Muscle and metabolic data are presented in Table 2. A two‐way repeated measures ANOVA revealed a significant effect of time (< 0.001) with insulin sensitivity increasing over the intervention period, no group effect (P = 0.815) and no time×group interaction (P = 0.206) for the insulin sensitivity index. Additionally, analysis of area under the curve (AUC) revealed significant effects of time for both glucose AUC (P = 0.021) and insulin AUC (P = 0.047), with both measures decreasing over the intervention period, but no group (glucose P = 0.901; insulin P = 0.120) or time × group interaction effects (glucose P = 0.519; insulin P = 0.381) were observed for either measure. Furthermore, no time, group or interaction effects were seen for body fat percentage (time: P = 0.456; group: P = 0.426; interaction: P = 0.245) or fat mass (time: P = 0.272; group: P = 0.769; interaction: P = 0.950). Analysis of vastus lateralis muscle thickness data showed an effect of time (P = 0.008) with muscle thickness increasing over the intervention period, but no group effect (P = 0.737) or time × group interactions (P = 0.279). Analysis of knee extensor maximal torque revealed an effect of time (< 0.001) with torque increasing over the intervention period, but no group effect (P = 0.660) and no time × group interaction (P = 0.151). Analysis of grip strength showed no time (P = 0.195), group (P = 0.440) or interaction effects (P = 0.061). Lower body 1RM showed no time (P = 0.618), group (P = 0.457) or interaction effects (P = 0.997). Upper body 1RM revealed a significant effect of time (< 0.001) with 1RM increasing over the intervention period, but no group effect (P = 0.081) and no time × group interactions (P = 0.107). Training volume analysis showed no significant differences in exercise loads between groups across all exercises (P‐values ranged from 0.053 to 0.997; Table 3).

TABLE 2.

Muscle and metabolic outcomes at baseline and post‐intervention.
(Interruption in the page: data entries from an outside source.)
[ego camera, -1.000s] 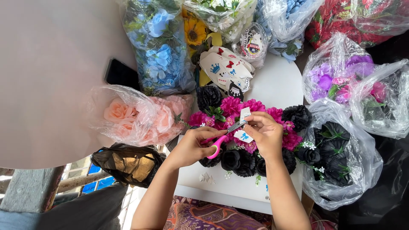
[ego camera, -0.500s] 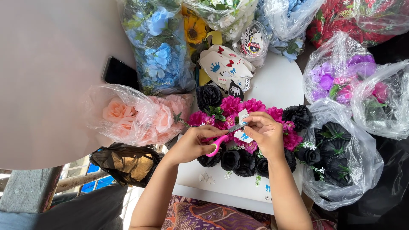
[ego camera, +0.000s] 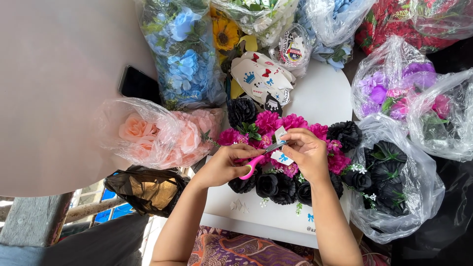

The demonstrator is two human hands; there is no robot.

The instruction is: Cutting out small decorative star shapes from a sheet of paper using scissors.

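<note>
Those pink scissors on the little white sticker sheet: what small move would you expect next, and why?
Probably closing the blades a little further. The left hand works the pink scissors, whose blades meet the small white sheet that the right hand pinches above the pink and black flowers, so the cut looks unfinished.

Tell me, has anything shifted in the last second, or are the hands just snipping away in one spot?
Hardly anything. The left hand keeps hold of the pink-handled scissors, and the right hand keeps pinching the small white paper piece at the blades, both over the pink and black flower arrangement. Any blade movement is too slight to tell. The bagged flowers around stay put.
</note>
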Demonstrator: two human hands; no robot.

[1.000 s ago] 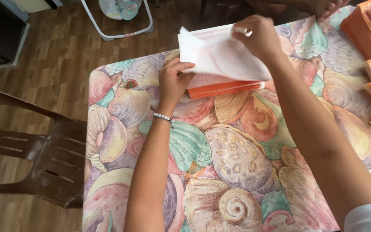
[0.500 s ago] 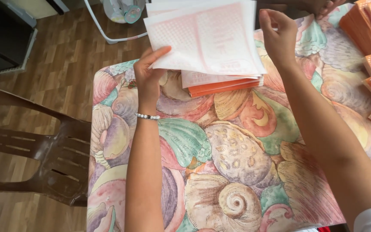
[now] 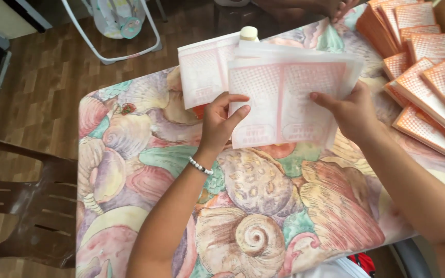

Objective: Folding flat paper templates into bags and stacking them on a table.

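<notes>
Wooden floor, brown plastic chair (image 3: pixel 27 206) at 9 o'clock; table under seashell-print cloth (image 3: pixel 263 206); left hand (image 3: pixel 220 123), beaded bracelet (image 3: pixel 200 166) on wrist, pinches left edge of white sheet with orange grid print (image 3: pixel 289 98), held above cloth near 12 o'clock; right hand (image 3: pixel 354 110) grips its right edge, fingers curled; second sheet (image 3: pixel 204 72) behind; folded orange-grid packets (image 3: pixel 428 87) stacked at 2 o'clock; another person's hand (image 3: pixel 336 6) at top edge.

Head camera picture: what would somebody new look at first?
Probably the white sheet with orange dotted print, held up in the middle by the left hand and right hand. Under it lies a tablecloth covered in big painted seashells, and orange packets fan out at the top right.
</notes>
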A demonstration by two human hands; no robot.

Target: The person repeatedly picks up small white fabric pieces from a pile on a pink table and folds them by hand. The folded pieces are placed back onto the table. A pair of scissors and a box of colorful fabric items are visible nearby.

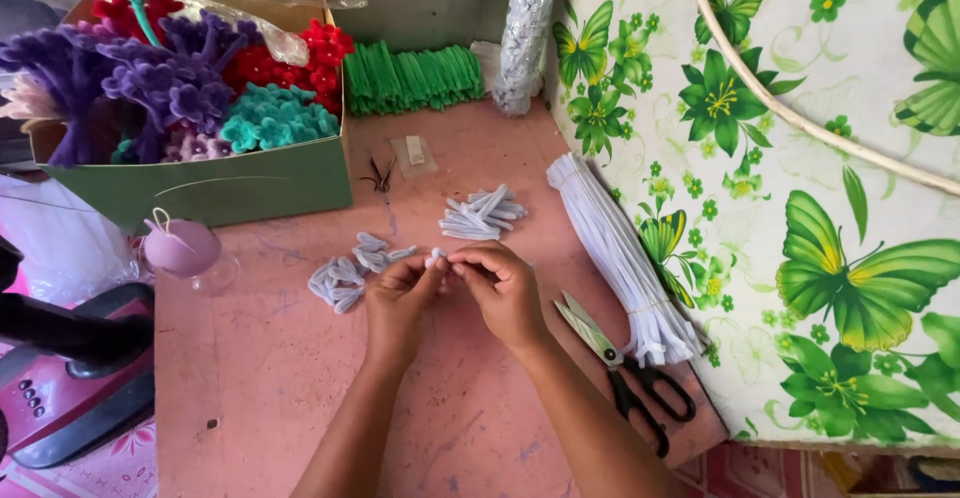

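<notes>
Both hands meet above the middle of the pink table [300, 358]. The left hand [400, 298] and the right hand [500, 288] each pinch, with thumb and fingertips closed, one end of a small white pipe-cleaner piece [437, 257] held between them just over the tabletop. To the left of the hands lies a loose group of bent white pieces [350, 273]; behind the hands lies a small heap of short cut white lengths [482, 213]. To the right, a long bundle of uncut white pipe cleaners [620, 258] lies along the table edge, beside a cloth printed with green butterflies [800, 208]. Black-handled scissors [625, 373] lie closed near the right forearm, touching the bundle's near end. At the back left stands a green cardboard box [200, 188] filled with purple, red and teal pipe-cleaner flowers [180, 78], with a stack of green pipe cleaners [410, 78] just beside it.
</notes>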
Control (n = 13) AM (n = 12) PM (n = 11)
Pre Post Pre Post Pre Post P (time) P (group) P (time × group)
BMI (kg/m2) 28.66 ± 3.57 27.15 ± 3.99 27.91 ± 4.54 27.60 ± 4.25 28.06 ± 2.24 27.79 ± 2.36 < 0.001 0.993 0.307
Fat (%) 28.52 ± 6.55 26.45 ± 7.51 30.17 ± 9.16 32.86 ± 7.93 27.09 ± 6.07 29.02 ± 6.78 0.456 0.426 0.245
Fat mass (kg) 23.95 ± 8.06 26.38 ± 14.31 23.97 ± 11.05 26.43 ± 10.89 21.56 ± 4.34 23.19 ± 5.51 0.272 0.769 0.950
Matsuda Index (mg·L2 mmol−1 mU−1 min−1) 36.60 ± 28.21 37.30 ± 27.58 35.99 ± 21.62 43.54 ± 24.63 42.97 ± 25.31 49.79 ± 28.73 <0.001 0.815 0.206
Glucose AUC (mmol/L) 5.05 ± 0.61 4.96 ± 0.63 5.19 ± 0.31 4.77 ± 0.30 5.40 ± 0.33 5.06 ± 0.27 0.021 0.901 0.519
Insulin AUC (mIU/L) 67.59 ± 13.60 67.77 ± 17.93 51.29 ± 10.84 36.28 ± 7.80 51.30 ± 6.59 36.58 ± 3.71 0.047 0.120 0.381
Knee extensor maximal torque (N m) 186.46 ± 64.51 188.29 ± 65.60 182.07 ± 26.58 187.61 ± 28.49 195.73 ± 33.68 201 ± 33.34 <0.001 0.660 0.151
Vastus lateralis muscle thickness (mm) 22.20 ± 4.38 22.61 ± 1.60 22.49 ± 3.03 23.60 ± 2.80 23.25 ± 3.73 24.41 ± 3.18 0.008 0.737 0.279
Grip strength (kg) 40.15 ± 11.69 39.62 ± 11.68 35.75 ± 6.18 37.00 ± 6.35 37.55 ± 6.15 39.27 ± 4.74 0.195 0.440 0.061
Upper body exercises 1RM (kg) 114.40 ± 29.72 115.20 ± 32.06 118.00 ± 27.86 129.50 ± 24.20 139.86 ± 19.29 155.29 ± 24.32 <0.001 0.081 0.107
Lower body exercises 1RM (kg) 107.44 ± 29.21 108.96 ± 28.89 118.54 ± 25.57 121.37 ± 18.64 116.43 ± 16.49 118.23 ± 25.37 0.618 0.457 0.997

Values are presented as mean ± standard deviation. Values are time‐averaged and derived using the trapezoid rule. 1RM, one repetition maximum; AM, morning exercise group, AUC, area under curve; BMI, body mass index; ISI, Insulin Sensitivity Index; MVC, maximal voluntary contraction; PM, evening exercise group.

TABLE 3.

Training volume completed during the 6‐week resistance exercise intervention.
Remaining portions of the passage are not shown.